Assignment: What is needed here is every line of the records that includes "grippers".

Exercise materials:
========================================
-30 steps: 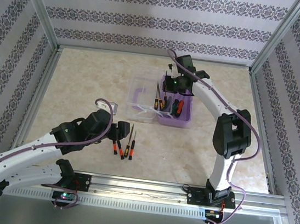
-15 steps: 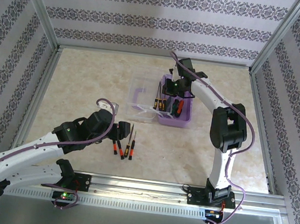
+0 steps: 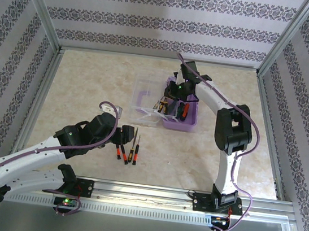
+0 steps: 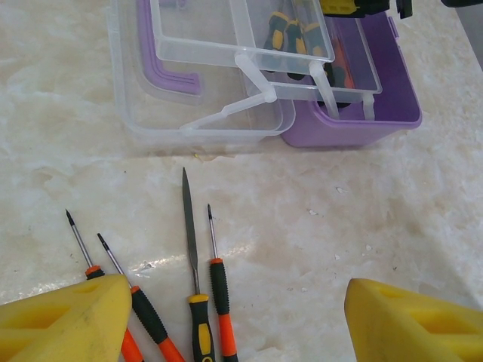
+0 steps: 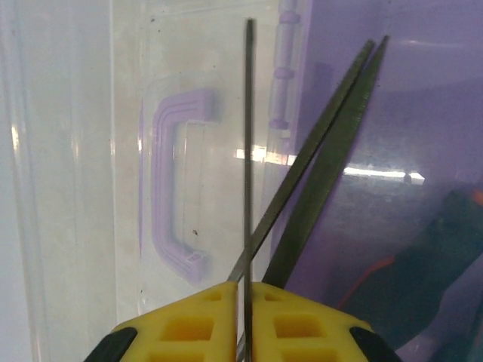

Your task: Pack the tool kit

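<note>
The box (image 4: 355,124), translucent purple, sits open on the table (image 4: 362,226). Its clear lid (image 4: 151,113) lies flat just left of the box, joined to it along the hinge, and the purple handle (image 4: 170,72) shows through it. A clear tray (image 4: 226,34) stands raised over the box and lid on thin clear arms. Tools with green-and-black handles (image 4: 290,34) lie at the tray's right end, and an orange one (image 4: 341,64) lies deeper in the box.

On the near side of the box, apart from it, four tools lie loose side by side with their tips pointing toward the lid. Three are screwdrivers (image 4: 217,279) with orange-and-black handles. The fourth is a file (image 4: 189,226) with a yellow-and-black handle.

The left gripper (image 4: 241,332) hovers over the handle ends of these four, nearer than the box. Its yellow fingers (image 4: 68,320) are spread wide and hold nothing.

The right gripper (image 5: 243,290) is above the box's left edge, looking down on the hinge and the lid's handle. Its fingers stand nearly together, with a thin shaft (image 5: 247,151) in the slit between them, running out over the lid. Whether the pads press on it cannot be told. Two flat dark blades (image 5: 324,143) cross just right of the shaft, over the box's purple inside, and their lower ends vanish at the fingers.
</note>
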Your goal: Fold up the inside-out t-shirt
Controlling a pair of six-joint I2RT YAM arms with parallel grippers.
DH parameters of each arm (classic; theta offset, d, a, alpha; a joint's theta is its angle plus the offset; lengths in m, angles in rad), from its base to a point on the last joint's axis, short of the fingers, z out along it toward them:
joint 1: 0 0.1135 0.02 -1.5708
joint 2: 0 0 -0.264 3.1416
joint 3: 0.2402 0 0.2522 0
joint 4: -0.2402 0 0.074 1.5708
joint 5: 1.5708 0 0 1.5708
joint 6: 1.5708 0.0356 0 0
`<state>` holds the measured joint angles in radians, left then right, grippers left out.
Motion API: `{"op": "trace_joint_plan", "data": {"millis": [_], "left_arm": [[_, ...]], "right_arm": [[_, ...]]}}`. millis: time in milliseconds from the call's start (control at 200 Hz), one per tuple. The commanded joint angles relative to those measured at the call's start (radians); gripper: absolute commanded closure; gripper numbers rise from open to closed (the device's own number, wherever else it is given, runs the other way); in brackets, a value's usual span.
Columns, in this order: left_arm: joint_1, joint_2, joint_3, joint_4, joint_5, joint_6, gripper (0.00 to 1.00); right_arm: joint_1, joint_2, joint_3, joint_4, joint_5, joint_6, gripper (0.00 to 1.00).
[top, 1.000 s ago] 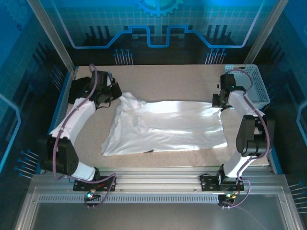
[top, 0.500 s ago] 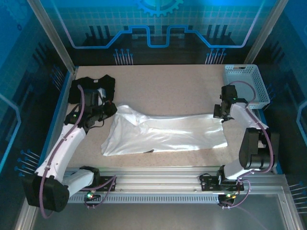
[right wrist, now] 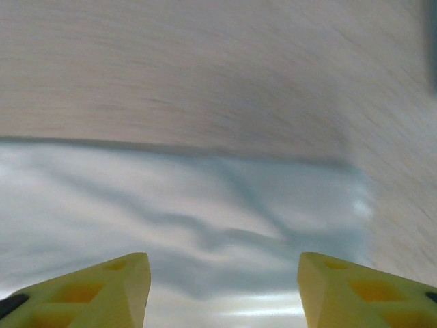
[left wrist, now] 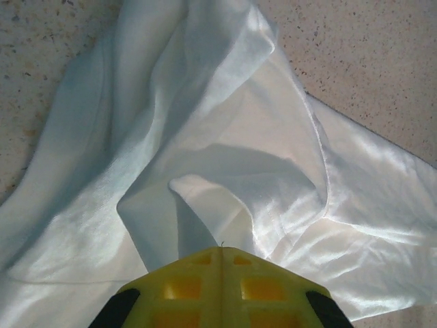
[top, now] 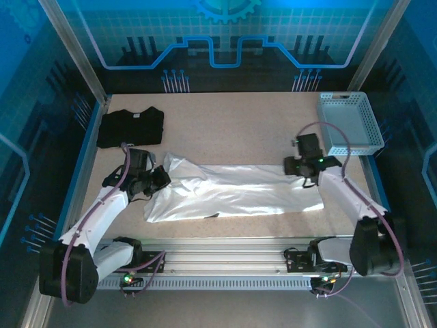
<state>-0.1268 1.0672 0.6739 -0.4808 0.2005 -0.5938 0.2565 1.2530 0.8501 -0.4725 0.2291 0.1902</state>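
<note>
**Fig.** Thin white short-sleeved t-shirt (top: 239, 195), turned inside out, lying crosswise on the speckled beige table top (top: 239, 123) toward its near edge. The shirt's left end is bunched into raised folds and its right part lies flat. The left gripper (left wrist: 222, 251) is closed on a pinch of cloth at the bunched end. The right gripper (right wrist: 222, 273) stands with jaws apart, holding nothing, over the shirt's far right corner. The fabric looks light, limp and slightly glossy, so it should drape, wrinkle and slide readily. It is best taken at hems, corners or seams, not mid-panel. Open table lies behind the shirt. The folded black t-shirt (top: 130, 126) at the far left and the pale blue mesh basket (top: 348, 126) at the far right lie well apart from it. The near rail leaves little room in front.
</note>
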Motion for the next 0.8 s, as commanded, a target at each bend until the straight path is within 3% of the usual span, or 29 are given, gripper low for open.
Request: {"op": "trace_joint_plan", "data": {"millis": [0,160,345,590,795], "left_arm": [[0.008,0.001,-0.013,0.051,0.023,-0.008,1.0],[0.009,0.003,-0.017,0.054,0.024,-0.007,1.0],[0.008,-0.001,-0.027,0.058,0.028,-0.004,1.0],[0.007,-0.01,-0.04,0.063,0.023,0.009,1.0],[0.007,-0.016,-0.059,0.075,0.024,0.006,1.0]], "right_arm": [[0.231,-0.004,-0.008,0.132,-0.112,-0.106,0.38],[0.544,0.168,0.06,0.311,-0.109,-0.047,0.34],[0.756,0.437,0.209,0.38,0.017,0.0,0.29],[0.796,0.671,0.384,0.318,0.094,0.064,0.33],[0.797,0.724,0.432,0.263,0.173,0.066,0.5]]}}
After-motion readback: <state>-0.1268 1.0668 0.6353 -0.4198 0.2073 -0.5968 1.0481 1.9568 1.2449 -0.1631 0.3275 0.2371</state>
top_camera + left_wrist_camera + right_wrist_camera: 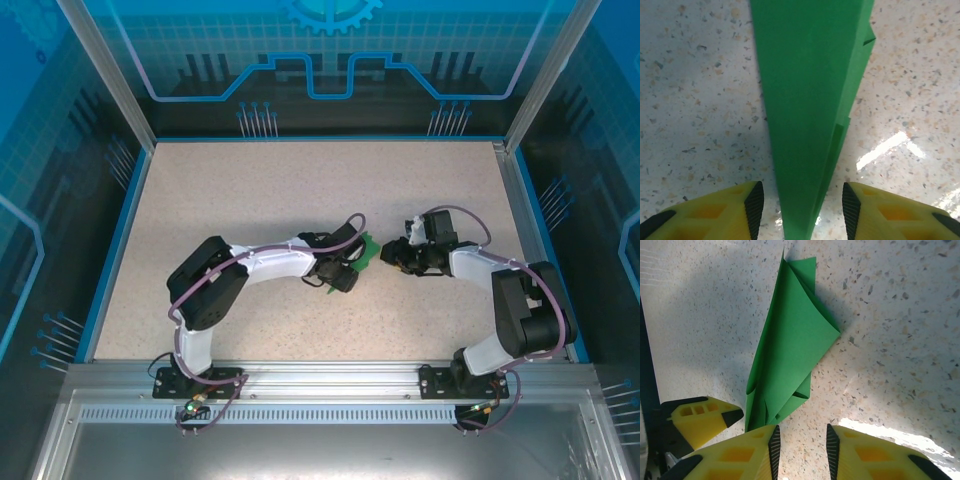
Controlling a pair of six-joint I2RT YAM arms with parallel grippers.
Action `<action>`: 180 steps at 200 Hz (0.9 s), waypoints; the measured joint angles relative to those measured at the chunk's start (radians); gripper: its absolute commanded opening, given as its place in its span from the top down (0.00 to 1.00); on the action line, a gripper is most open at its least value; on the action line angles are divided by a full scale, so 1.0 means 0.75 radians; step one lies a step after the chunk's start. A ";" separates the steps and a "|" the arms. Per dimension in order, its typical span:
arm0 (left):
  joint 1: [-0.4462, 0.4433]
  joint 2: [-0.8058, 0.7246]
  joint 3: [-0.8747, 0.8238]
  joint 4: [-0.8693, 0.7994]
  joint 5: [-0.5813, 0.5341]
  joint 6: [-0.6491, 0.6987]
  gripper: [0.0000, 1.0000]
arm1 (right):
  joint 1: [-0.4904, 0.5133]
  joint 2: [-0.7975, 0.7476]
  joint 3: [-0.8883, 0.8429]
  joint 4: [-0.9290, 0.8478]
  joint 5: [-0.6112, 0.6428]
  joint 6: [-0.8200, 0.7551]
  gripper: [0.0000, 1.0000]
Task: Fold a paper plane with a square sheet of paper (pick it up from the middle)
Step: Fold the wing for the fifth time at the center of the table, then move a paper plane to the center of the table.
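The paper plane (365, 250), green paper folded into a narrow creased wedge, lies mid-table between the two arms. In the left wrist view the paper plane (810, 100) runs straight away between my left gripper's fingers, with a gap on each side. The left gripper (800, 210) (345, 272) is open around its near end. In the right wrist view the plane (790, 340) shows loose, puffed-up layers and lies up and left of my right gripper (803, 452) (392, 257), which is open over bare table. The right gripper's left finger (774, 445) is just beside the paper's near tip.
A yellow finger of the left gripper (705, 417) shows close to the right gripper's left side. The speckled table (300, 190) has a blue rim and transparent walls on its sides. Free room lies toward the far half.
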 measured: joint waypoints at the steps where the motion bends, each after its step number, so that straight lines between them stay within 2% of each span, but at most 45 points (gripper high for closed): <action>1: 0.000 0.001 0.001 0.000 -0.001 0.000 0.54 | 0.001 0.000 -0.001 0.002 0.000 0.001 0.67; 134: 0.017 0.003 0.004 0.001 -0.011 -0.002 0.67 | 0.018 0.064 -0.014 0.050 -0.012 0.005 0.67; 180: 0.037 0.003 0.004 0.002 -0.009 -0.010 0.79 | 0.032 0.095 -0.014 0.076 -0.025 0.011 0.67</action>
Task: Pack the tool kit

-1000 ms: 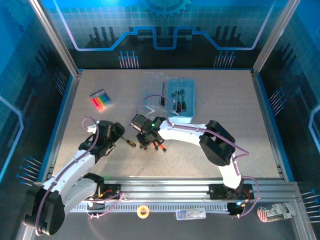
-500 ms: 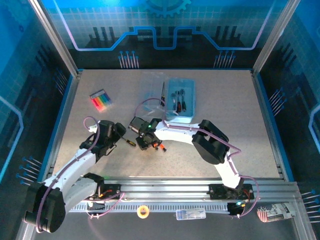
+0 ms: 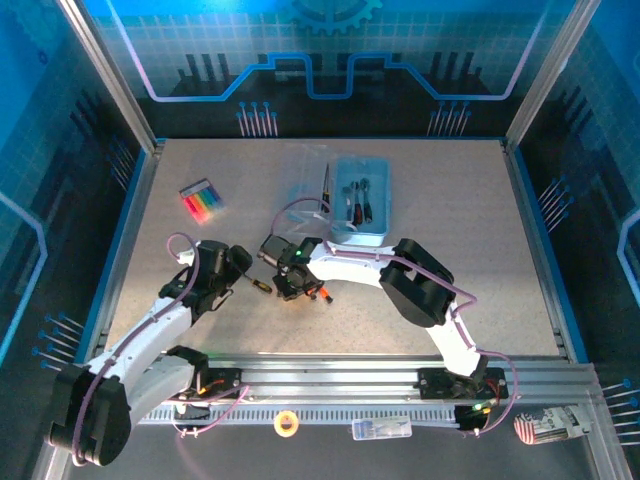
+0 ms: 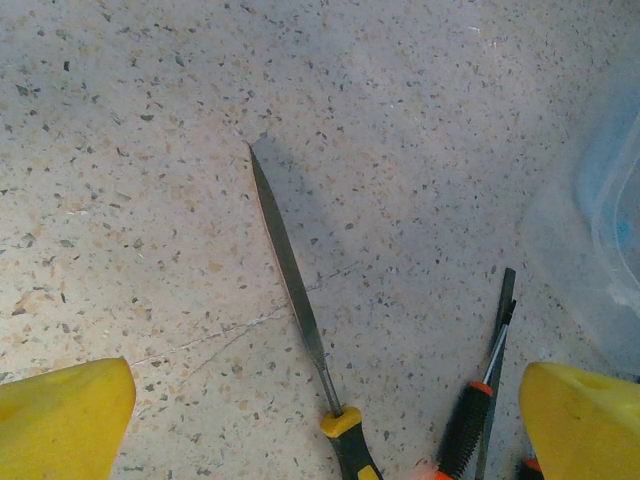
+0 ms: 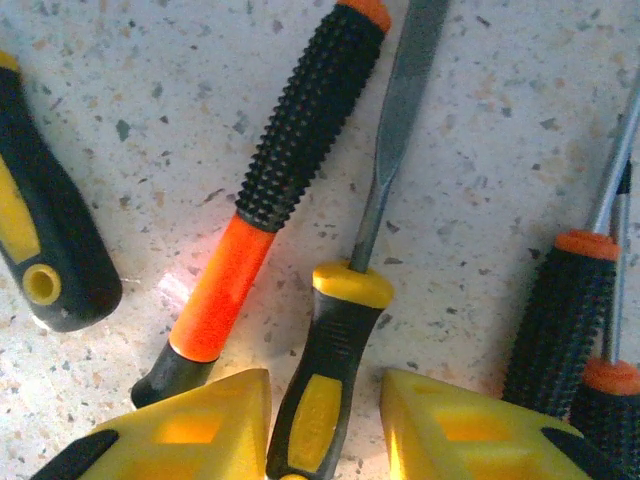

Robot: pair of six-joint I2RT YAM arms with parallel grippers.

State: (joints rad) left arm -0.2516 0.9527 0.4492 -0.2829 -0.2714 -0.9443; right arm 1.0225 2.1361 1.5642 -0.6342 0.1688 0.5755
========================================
Response to this task:
Controlling a pair of six-joint I2RT YAM arms with parallel grippers.
`<state>` holds the measured joint angles in radians, left then right, grippers left out.
Controlling a pair of six-joint I2RT YAM arms with parallel grippers.
Robot: pair of six-joint I2RT YAM arms with parallel grippers.

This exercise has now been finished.